The numbers of cancer screening tests rebounded sharply in the last quarter of 2020, following a dramatic decline in the first months of the COVID-19 pandemic, at one large hospital system in the Northeastern United States. These findings were released in a study published in Cancer Cell. The research also found an increase in racial and socioeconomic disparities among users of some screening tests during the pandemic.
Toni Choueiri, MD
Quoc-Dien Trinh, MD
Study co-senior author Toni K. Choueiri, MD, director of the Lank Center for Genitourinary Oncology at Dana-Farber Cancer Institute, said following a dramatic decline during the first pandemic peak, there was a “substantial increase in screening procedures during the more recent periods with numbers exceeding those seen before the pandemic. However, racial disparities appear to differ between screening procedures, and are more marked in patients undergoing mammography.”

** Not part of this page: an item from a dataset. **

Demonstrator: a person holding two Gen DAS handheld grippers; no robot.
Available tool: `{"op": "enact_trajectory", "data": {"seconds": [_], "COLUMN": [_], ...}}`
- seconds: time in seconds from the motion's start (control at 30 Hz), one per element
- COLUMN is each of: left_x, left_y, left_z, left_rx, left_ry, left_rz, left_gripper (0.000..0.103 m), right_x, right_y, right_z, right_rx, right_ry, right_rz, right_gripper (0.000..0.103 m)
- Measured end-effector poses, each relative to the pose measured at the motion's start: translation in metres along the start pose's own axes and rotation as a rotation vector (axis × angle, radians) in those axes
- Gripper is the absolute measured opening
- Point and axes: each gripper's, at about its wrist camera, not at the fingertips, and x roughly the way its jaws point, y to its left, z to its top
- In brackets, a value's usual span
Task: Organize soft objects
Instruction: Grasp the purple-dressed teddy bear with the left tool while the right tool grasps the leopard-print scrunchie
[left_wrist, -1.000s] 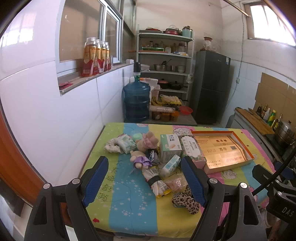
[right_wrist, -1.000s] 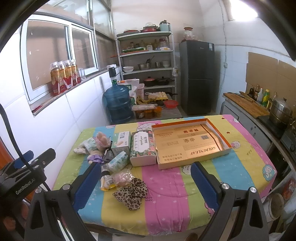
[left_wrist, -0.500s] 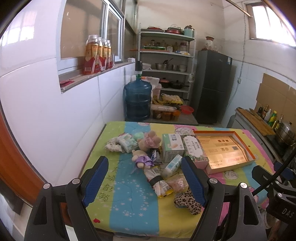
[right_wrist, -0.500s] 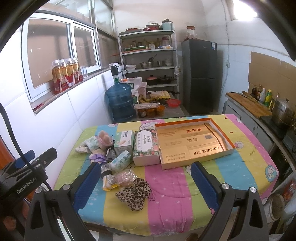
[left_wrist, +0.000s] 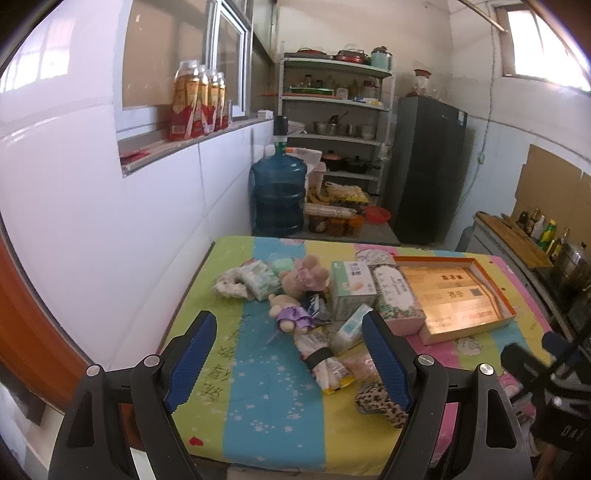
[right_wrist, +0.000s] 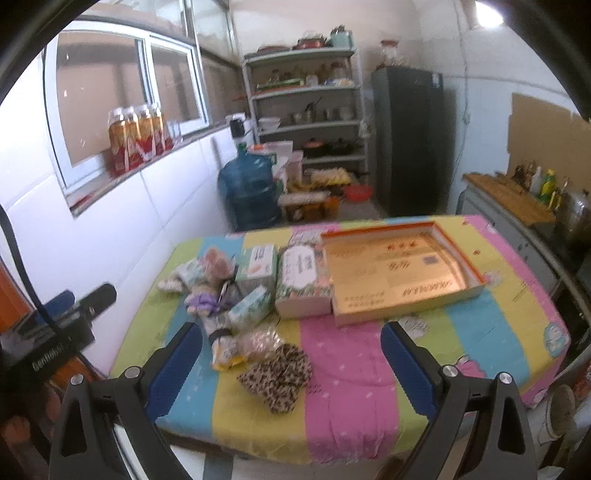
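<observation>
- The left tongs (left_wrist: 288, 352) are hovering above the near edge of the desk (left_wrist: 273, 402), spread wide and holding nothing.
- The right tongs (right_wrist: 291, 363) are likewise hanging over the near edge, spread wide with nothing between them.
- The soft things are lying in a loose heap on the left half of the desk, on its striped cloth.
- A pink plush (left_wrist: 304, 275) is sitting at the back of the heap, with a purple doll (left_wrist: 290, 314) lying just in front of it.
- A leopard cloth (right_wrist: 277, 376) is lying nearest the front edge, touching a clear bag (right_wrist: 258, 341) behind it.
- A banded packet (left_wrist: 323, 360) is lying between the doll and the leopard cloth.
- A tissue pack (left_wrist: 351, 326) is leaning against a green box (left_wrist: 351, 290), which is standing upright beside a floral box (left_wrist: 395, 295).
- Two more wrapped packs (left_wrist: 258, 278) are lying at the left of the heap, near the wall.
- An open gold tray (right_wrist: 399, 278) with an orange rim is sitting on the right, touching the floral box, with nothing in it.
- A blue water jug (left_wrist: 277, 195) is standing on the floor behind the desk.
</observation>
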Motion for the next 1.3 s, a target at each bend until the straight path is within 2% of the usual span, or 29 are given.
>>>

“Early screening and diagnosis provide patients with the best chance for cancer cure—a widened racial gap in cancer screening due to COVID-19 will exacerbate existing racial disparities in cancer mortality,” adds Quoc-Dien Trinh, MD, co-director of the Dana-Farber/Brigham and Women’s Prostate Cancer Center, co-leader of the Mass General Brigham United Against Racism prostate cancer outreach clinic, and co-senior author on the study.
During September to December 2020, cancer screening rates for breast, prostate cervical, and lung cancer recovered and exceeded numbers seen before the pandemic, the study authors said. However, the recovery was not seen in colonoscopy screening to detect colorectal cancer.

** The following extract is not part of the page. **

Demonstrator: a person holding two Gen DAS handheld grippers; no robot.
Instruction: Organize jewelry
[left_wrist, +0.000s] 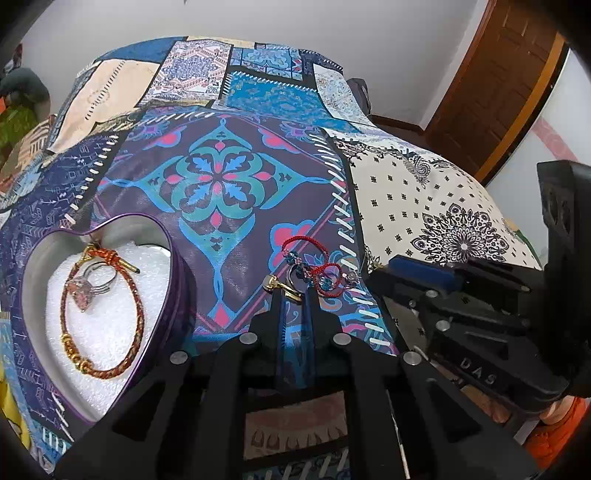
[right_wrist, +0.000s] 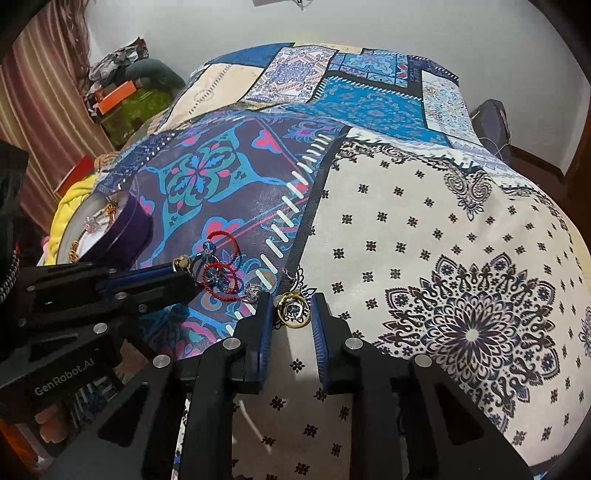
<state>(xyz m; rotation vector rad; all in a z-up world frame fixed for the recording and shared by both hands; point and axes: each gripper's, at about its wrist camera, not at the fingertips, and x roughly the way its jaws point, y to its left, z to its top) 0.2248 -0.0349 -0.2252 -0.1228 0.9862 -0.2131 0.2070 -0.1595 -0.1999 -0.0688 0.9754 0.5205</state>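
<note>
A purple heart-shaped tin (left_wrist: 173, 266) with white foam holds a braided red-gold bracelet (left_wrist: 103, 314) and a silver ring with a pink stone (left_wrist: 86, 291). My left gripper (left_wrist: 291, 293) is open, its fingertips either side of a gold ring (left_wrist: 280, 288) on the patchwork cloth. A red cord bracelet with blue beads (left_wrist: 317, 269) lies just beyond. My right gripper (right_wrist: 291, 310) is open around a round gold pendant (right_wrist: 293, 312). The tin also shows in the right wrist view (right_wrist: 122, 229), as does the red bracelet (right_wrist: 221, 269).
A patchwork bedspread (left_wrist: 229, 177) covers the bed. A silver charm (right_wrist: 253, 291) lies by the right gripper's left finger. Clothes and boxes (right_wrist: 122, 96) are piled at the far left. A wooden door (left_wrist: 498, 81) stands at the right.
</note>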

“Colonoscopy did not get back to normal levels,” said Chris Labaki, MD, of Dana-Farber, co-first author of the study. One reason may be that it is the most invasive of the tests, requiring hospital and anesthesia services, the authors suggested. The investigators also noted that some patients who would have undergone colonoscopies to screen for colorectal cancer may have opted for alternative, home-based methods such as tests for occult blood in stool.
In addition to the pandemic’s temporary stifling of routine cancer screening, the researchers also found an increase in racial and socioeconomic disparities with some screening tests. Significant shifts in the racial distribution of patients undergoing mammography were revealed in the decreased numbers of Non-Hispanic Black and Hispanic patients having mammographies during the period September to December 2020 compared to the three months preceding the pandemic. This contrasted with an increase in mammography tests in the whole group of patients during the last quarter of 2020, according to the study. “These findings are concerning and suggest the pandemic may accentuate racial disparities related to cancer screening,” the authors noted.

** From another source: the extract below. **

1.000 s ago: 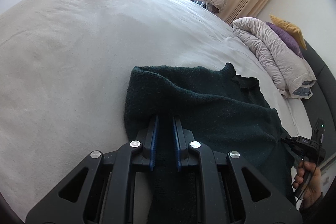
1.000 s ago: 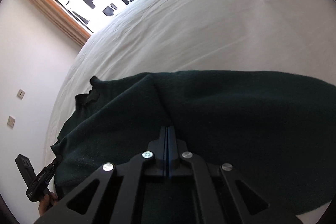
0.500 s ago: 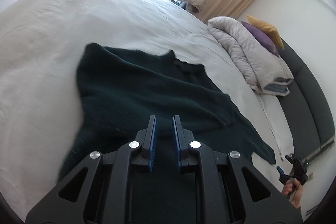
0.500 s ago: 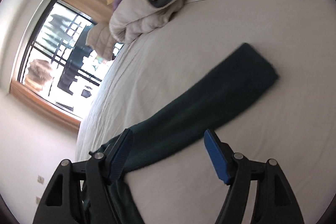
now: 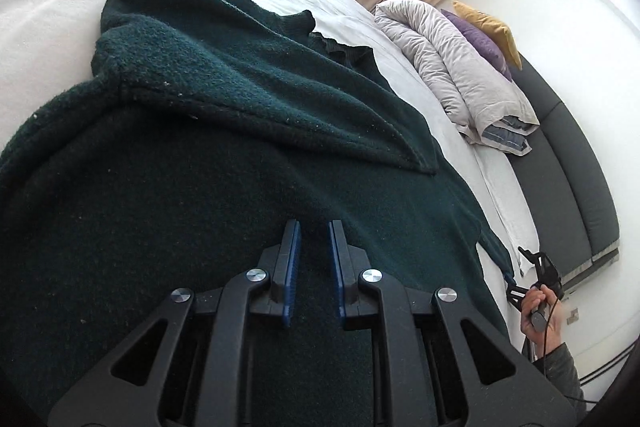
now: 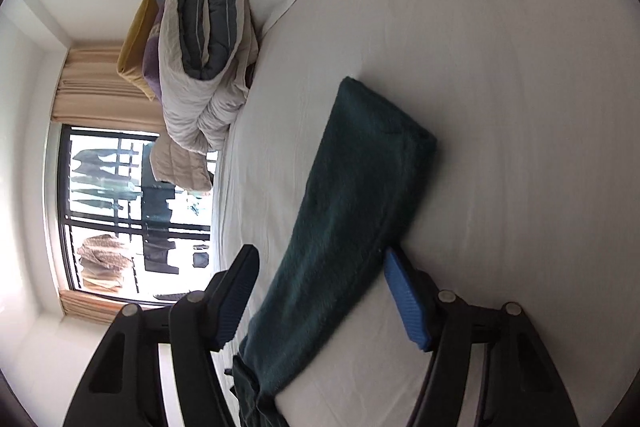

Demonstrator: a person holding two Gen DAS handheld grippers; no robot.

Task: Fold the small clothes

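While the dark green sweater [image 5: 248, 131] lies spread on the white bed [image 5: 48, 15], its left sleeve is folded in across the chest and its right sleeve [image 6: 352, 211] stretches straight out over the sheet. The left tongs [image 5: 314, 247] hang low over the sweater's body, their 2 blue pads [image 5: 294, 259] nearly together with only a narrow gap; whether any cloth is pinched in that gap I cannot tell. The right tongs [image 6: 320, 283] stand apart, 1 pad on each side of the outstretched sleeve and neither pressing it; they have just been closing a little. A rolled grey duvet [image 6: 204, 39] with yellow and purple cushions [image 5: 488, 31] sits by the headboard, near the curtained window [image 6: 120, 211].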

The racial proportions of patients undergoing screening during the pandemic remained stable for PSA, colonoscopy, Pap test, and CT scanning for lung cancer, compared to the pre-pandemic periods.
The study was based on records of the Mass General Brigham system, a large healthcare system in the Northeast -- a region that had experienced a sharp decline in screening during the early months of the pandemic. A decrease in numbers of screening tests during March to June 2020 and June to September 2020 ranged from minus 65% to minus 82% and minus 4% to minus 44%, respectively, depending on screening type.
The reduction in tests initially in 2020 and the resurgence in the last quarter of 2020 was accompanied by changes in diagnoses of cancer: only 1,985 positive tests were reported during the early pandemic (March-June 2020) compared to 3,476 positive tests in the September-December period.
Statisticians calculated that 1,187 diagnoses were “missed” from March to June 2020 because of reduced use of screening. Of those, 323 were “recovered” from September to December 2020, although the study did not note whether the cancers were found at later stages. For colonoscopy, no diagnoses were “recovered” and 38 positive diagnoses were “missed” across the three pandemic periods analyzed.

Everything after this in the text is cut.